# Supplied information
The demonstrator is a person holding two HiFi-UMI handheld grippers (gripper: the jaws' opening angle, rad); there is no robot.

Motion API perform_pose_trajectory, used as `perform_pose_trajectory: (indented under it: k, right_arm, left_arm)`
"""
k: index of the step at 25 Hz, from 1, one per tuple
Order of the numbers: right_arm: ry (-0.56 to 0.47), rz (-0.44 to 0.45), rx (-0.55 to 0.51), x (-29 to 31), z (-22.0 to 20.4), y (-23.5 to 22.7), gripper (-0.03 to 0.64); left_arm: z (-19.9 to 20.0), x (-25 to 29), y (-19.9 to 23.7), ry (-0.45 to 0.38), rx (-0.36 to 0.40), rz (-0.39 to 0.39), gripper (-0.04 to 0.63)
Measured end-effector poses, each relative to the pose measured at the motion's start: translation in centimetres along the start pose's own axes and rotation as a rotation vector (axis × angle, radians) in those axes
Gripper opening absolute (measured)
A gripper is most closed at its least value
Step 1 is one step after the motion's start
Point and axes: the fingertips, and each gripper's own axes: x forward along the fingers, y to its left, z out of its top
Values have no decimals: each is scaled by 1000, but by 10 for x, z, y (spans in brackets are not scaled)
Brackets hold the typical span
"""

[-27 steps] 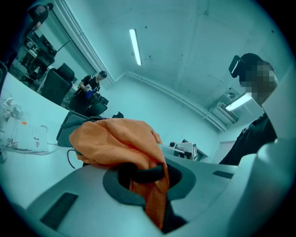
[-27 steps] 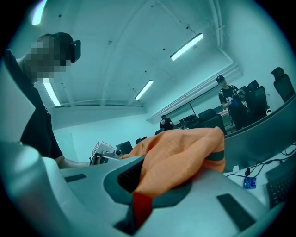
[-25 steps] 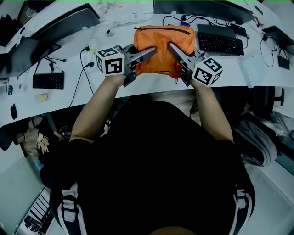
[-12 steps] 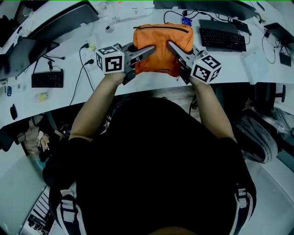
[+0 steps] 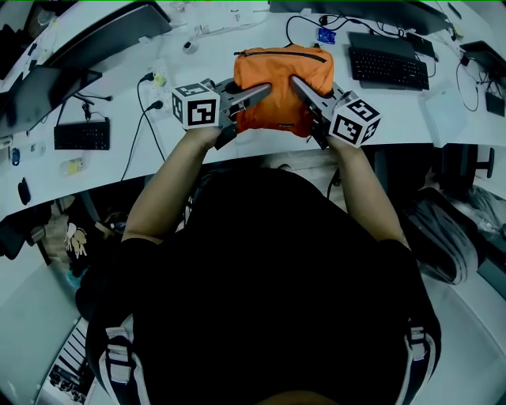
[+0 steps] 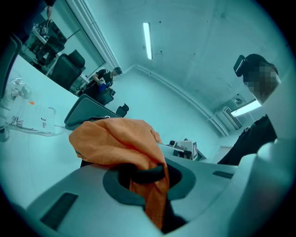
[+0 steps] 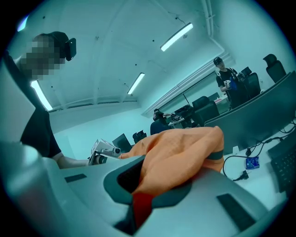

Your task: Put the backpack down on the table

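The orange backpack [image 5: 283, 79] with a dark zip along its far top hangs between both grippers over the front of the white table [image 5: 237, 150]. My left gripper [image 5: 265, 88] grips its left side, jaws shut on orange fabric [image 6: 138, 152] and a black strap. From the right, my right gripper [image 5: 294, 81] is shut on the fabric [image 7: 180, 162] of the bag's other side. Whether the bag's bottom touches the table is hidden from me.
A black keyboard [image 5: 389, 70] lies right of the bag, with cables and a small blue item [image 5: 325, 35] behind it. A monitor [image 5: 95, 39] stands at the left, a smaller keyboard [image 5: 81, 136] below it. Another monitor [image 5: 371, 12] is at the back right.
Both grippers have sunk together with the backpack toward the table. The grip on the bag is the same on both sides.
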Motion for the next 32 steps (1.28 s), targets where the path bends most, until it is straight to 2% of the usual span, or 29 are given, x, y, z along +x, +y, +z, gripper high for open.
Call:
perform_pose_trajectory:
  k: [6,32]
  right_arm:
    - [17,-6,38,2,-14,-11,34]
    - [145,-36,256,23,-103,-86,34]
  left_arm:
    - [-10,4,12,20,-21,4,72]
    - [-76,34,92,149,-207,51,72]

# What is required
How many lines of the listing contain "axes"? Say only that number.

# Result
2